## Records shown
+ + + + +
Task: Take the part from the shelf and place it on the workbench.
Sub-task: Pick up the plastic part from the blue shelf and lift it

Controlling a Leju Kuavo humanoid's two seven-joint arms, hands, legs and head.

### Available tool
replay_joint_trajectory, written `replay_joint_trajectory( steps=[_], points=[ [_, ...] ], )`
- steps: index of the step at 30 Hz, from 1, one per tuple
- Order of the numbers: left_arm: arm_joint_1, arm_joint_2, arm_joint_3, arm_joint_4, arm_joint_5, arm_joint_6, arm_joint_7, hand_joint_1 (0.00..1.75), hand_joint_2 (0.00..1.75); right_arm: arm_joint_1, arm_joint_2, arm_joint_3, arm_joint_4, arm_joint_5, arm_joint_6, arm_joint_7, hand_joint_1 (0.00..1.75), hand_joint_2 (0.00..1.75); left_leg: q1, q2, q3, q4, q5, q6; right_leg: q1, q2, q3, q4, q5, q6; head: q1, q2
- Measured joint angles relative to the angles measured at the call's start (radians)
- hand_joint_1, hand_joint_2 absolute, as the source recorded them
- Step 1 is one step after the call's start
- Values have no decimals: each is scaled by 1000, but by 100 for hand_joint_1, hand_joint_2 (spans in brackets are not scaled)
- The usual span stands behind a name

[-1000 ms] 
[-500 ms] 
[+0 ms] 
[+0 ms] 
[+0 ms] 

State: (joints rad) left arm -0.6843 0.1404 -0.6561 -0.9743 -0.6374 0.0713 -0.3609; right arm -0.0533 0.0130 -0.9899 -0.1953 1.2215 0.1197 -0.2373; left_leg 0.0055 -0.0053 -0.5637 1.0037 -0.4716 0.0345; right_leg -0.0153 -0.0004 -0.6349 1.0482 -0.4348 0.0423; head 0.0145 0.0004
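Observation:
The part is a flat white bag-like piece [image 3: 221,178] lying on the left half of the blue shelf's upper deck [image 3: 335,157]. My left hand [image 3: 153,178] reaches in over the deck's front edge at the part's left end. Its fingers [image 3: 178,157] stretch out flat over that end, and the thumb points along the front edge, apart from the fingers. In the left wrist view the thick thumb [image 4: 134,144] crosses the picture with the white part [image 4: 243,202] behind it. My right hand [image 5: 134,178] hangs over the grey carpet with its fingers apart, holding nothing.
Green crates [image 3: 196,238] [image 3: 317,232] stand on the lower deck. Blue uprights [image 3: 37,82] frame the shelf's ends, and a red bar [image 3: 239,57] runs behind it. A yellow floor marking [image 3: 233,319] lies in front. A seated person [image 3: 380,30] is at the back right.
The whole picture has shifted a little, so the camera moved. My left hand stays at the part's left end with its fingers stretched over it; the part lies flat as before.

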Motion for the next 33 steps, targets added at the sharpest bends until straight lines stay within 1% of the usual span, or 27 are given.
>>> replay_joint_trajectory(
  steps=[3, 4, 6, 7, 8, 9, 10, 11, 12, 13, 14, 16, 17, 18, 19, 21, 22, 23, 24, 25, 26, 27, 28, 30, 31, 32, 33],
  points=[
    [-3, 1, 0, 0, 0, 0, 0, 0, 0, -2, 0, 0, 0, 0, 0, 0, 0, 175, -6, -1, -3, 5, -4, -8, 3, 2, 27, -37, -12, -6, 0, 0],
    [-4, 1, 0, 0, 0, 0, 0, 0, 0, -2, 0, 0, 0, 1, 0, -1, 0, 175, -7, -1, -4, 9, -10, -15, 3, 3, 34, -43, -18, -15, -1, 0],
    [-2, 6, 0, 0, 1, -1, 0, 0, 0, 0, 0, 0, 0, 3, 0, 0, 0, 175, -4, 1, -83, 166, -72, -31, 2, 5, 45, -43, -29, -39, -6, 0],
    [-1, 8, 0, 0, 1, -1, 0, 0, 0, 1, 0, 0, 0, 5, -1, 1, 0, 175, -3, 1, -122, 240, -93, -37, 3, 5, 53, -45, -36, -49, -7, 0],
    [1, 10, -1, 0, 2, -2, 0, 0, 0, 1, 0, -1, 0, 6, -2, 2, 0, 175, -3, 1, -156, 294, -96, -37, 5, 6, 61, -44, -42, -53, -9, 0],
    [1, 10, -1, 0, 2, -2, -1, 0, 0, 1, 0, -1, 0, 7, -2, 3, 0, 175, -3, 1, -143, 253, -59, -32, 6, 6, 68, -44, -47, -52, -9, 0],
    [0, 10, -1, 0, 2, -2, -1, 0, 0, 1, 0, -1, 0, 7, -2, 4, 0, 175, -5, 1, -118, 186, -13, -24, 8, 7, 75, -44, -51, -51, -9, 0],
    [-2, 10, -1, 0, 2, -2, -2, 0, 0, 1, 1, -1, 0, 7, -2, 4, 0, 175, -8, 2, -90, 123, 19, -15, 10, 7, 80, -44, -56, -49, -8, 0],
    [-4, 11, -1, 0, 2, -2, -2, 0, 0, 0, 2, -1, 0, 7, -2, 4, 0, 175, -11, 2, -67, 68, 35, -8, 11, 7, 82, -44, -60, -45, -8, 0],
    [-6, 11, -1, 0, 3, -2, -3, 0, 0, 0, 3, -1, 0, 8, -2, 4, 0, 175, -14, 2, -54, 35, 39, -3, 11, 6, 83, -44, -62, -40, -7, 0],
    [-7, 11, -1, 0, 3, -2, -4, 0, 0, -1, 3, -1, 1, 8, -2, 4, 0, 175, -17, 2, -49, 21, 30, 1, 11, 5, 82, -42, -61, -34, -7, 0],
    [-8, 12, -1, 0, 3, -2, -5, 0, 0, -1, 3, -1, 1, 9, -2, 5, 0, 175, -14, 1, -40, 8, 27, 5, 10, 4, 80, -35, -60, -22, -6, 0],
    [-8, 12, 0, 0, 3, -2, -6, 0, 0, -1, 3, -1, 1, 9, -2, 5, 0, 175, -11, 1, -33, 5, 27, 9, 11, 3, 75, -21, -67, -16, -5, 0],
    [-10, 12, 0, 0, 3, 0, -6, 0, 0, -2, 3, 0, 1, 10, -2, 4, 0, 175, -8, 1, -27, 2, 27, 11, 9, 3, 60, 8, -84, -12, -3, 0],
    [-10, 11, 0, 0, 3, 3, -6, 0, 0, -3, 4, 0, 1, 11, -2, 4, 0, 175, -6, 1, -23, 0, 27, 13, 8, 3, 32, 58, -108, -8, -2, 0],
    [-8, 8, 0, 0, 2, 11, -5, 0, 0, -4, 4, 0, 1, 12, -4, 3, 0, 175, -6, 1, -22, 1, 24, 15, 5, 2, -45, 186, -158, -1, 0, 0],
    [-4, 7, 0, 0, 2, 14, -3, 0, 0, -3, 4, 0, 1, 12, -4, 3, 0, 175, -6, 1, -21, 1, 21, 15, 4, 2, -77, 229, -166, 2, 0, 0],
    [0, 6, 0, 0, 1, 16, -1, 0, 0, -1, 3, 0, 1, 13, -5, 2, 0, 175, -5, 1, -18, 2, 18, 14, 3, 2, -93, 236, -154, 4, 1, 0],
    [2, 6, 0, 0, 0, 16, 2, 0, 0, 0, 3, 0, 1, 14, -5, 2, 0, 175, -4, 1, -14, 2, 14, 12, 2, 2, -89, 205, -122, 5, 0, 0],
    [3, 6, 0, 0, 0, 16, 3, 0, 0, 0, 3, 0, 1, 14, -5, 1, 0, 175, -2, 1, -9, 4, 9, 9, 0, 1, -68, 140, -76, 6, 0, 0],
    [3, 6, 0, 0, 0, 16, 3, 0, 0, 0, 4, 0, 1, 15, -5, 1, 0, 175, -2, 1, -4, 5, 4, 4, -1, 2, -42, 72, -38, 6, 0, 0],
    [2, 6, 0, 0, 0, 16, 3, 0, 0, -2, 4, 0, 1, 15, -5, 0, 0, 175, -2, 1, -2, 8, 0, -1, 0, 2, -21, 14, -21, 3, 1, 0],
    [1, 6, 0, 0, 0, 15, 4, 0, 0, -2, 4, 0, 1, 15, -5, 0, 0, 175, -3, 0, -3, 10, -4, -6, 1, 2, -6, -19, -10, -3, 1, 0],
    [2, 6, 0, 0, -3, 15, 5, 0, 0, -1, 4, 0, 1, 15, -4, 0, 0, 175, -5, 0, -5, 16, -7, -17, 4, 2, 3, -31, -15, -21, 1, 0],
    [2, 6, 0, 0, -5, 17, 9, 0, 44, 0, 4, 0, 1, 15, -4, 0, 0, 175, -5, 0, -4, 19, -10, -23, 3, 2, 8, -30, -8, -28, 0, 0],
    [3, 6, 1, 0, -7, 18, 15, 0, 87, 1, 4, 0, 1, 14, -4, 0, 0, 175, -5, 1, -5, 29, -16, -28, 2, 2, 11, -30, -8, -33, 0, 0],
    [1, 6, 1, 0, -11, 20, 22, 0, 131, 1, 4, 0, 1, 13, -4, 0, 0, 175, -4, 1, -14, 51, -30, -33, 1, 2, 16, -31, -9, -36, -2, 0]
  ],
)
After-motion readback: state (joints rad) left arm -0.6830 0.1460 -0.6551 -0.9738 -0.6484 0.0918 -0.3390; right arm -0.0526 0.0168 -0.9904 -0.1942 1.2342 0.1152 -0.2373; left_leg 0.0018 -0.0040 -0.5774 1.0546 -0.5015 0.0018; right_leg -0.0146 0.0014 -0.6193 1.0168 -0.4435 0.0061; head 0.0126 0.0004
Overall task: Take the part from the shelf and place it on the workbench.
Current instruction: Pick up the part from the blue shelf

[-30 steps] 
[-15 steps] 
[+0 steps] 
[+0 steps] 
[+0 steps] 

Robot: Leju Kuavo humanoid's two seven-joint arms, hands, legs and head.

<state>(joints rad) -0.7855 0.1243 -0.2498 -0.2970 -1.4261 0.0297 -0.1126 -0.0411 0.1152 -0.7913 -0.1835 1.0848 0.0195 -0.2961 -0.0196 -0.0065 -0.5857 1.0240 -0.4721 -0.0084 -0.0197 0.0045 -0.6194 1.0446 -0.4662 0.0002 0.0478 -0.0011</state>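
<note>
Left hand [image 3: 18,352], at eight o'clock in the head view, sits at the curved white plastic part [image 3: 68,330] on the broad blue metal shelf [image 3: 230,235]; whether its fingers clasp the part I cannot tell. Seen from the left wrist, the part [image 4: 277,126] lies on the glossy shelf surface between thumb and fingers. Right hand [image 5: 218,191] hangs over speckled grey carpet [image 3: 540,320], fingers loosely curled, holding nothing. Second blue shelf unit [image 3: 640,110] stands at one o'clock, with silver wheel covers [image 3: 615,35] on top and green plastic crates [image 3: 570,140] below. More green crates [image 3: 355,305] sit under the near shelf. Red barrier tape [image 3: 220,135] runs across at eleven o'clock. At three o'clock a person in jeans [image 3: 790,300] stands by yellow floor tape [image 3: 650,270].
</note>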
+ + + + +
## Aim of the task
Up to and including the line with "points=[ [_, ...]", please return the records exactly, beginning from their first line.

## Result of this task
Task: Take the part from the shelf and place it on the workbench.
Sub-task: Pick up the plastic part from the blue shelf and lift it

Controlling a Leju Kuavo humanoid's two seven-joint arms, hands, legs and head.

### Available tool
replay_joint_trajectory, written `replay_joint_trajectory( steps=[_], points=[ [_, ...] ], )`

Nothing else goes in the answer.